ASSIGNMENT> Set the data down exactly as it stands, and keep its pictures out.

GIVEN MATERIAL>
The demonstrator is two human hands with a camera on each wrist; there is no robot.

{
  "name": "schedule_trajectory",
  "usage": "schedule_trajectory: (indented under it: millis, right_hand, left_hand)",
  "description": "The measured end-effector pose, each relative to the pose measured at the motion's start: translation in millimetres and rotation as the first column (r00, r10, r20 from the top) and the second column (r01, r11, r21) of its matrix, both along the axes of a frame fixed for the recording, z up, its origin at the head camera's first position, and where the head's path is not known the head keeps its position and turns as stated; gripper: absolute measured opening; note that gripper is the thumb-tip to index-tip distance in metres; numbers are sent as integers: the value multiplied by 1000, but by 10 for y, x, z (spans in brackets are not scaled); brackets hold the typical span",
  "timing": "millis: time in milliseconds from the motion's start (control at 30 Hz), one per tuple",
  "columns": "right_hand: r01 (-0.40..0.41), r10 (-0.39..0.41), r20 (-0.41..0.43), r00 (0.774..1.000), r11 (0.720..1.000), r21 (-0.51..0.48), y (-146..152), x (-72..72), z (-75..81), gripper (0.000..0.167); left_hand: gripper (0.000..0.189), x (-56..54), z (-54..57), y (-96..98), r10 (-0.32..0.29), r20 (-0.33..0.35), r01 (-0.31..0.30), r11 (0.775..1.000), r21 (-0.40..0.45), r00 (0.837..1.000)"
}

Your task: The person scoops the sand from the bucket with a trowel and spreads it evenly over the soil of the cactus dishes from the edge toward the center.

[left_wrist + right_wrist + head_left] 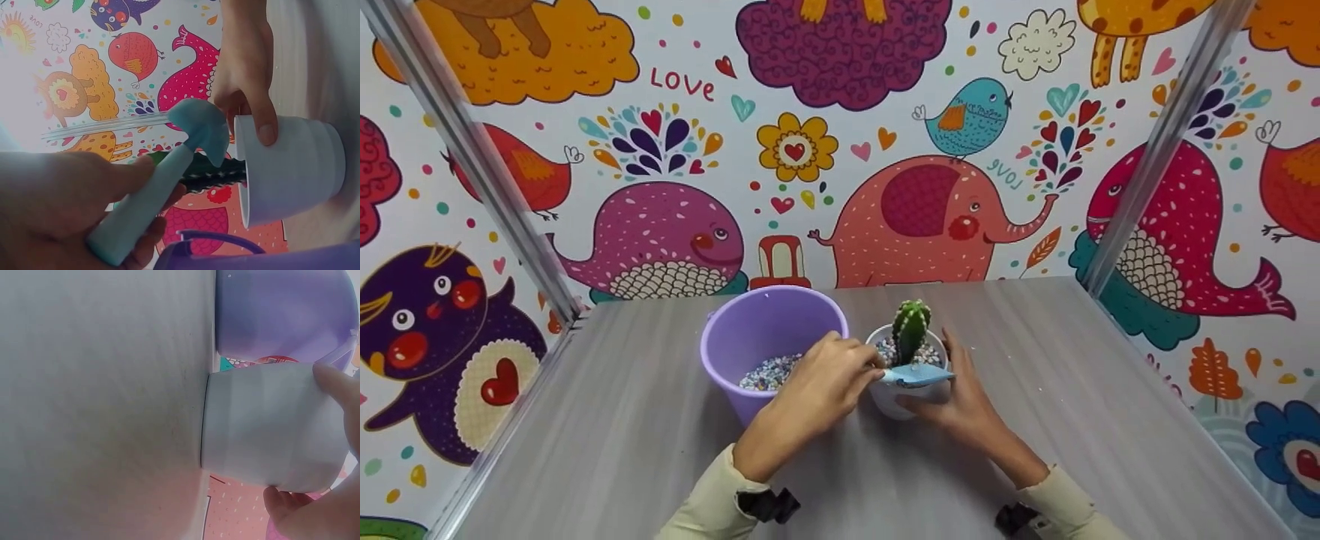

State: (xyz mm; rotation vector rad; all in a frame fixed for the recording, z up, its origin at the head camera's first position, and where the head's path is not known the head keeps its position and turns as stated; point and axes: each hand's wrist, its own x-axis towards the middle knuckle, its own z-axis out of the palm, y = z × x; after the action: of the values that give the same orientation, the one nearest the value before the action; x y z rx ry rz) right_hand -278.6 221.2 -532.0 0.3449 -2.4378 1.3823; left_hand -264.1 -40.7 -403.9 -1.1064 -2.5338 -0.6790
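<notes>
My left hand (814, 390) grips the handle of a small light-blue toy shovel (921, 375). The blade is over the near rim of a white pot (894, 403), in front of a green cactus (912, 330). Small coloured pebbles (888, 351) surround the cactus base. In the left wrist view, thumb and fingers wrap the shovel's handle (147, 205). My right hand (964, 401) holds the pot from its right side, thumb at the front and fingers behind. The right wrist view has the pot (270, 424) standing on the table between thumb and fingers.
A purple bucket (712, 356) stands left of the pot, partly behind my left forearm, with coloured pebbles (769, 373) inside. Both stand on a grey wood-grain table (622, 420). A wall with cartoon animals (915, 225) and metal posts (502, 180) borders the table.
</notes>
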Motion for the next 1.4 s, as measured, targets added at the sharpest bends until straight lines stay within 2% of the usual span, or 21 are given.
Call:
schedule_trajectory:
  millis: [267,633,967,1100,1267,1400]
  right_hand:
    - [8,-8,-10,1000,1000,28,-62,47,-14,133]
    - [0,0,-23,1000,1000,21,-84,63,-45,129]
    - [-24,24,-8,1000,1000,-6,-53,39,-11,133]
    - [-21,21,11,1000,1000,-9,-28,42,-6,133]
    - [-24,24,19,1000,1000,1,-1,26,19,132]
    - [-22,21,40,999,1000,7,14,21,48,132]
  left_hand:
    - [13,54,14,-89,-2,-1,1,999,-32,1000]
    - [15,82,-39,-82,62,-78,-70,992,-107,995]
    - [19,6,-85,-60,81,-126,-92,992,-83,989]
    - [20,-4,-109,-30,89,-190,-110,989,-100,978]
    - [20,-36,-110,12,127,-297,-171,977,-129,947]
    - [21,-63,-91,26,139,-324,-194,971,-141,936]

ANSWER SPACE>
The demonstrator is two human hands with a camera on each wrist; there is no robot.

{
  "name": "schedule_trajectory",
  "usage": "schedule_trajectory: (indented under it: millis, right_hand, left_hand)",
  "description": "The measured end-effector pose, each relative to the pose measured at the motion's start: translation in millimetres and rotation as the first column (r00, r10, r20 from the top) and the second column (r01, r11, r21) of its matrix, both along the axes of a frame fixed for the recording, z up, its origin at the head camera's first position, and where the head's path is not known the head keeps its position and turns as stated; gripper: absolute measured opening; note that gripper is the thumb-tip to index-tip distance in metres; numbers are sent as integers: the value multiplied by 1000, but by 10 for y, x, z (spans in brackets are not scaled); brackets hold the typical span",
  "timing": "millis: time in milliseconds from the motion's start (control at 30 Hz), one per tuple",
  "columns": "right_hand: r01 (-0.40..0.41), r10 (-0.39..0.41), r20 (-0.41..0.43), r00 (0.774..1.000), r11 (0.720..1.000), r21 (-0.51..0.48), y (-146..152), x (-72..72), z (-75..81), gripper (0.000..0.167); left_hand: gripper (0.000..0.189), x (-56..54), z (-54..57), y (-96..98), r10 (-0.32..0.29), r20 (-0.33..0.35), r01 (-0.31..0.30), r11 (0.775..1.000), r21 (-0.40..0.45), r00 (0.837..1.000)"
}

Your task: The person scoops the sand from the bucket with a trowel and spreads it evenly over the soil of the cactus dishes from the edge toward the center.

[left_wrist + right_wrist + head_left] 

State: (xyz mm; rotation vector rad; all in a frame fixed for the recording, z up, its origin at the head camera's first position, and where the head's path is not known the head keeps its position and turns as stated; point and axes: each hand's wrist, its own x-axis towards the middle knuckle, its own z-axis out of the palm, y = z × x; after the action: of the values that give the same orientation, the one nearest the value before the action; x y z rx ry rz) right_hand -278.6 221.2 -532.0 0.3449 -2.4378 1.3823; left_hand -264.1 -40.7 -403.9 -1.1064 -2.5338 -0.6790
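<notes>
My left hand (814, 390) grips the handle of a small light-blue toy shovel (921, 375). The blade is over the near rim of a white pot (894, 403), in front of a green cactus (912, 330). Small coloured pebbles (888, 351) surround the cactus base. In the left wrist view, thumb and fingers wrap the shovel's handle (147, 205). My right hand (964, 401) holds the pot from its right side, thumb at the front and fingers behind. The right wrist view has the pot (270, 424) standing on the table between thumb and fingers.
A purple bucket (712, 356) stands left of the pot, partly behind my left forearm, with coloured pebbles (769, 373) inside. Both stand on a grey wood-grain table (622, 420). A wall with cartoon animals (915, 225) and metal posts (502, 180) borders the table.
</notes>
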Motion for the next 1.4 s, as measured, targets added at the sharpest bends until straight lines stay within 2% of the usual span, or 21 are given.
Call:
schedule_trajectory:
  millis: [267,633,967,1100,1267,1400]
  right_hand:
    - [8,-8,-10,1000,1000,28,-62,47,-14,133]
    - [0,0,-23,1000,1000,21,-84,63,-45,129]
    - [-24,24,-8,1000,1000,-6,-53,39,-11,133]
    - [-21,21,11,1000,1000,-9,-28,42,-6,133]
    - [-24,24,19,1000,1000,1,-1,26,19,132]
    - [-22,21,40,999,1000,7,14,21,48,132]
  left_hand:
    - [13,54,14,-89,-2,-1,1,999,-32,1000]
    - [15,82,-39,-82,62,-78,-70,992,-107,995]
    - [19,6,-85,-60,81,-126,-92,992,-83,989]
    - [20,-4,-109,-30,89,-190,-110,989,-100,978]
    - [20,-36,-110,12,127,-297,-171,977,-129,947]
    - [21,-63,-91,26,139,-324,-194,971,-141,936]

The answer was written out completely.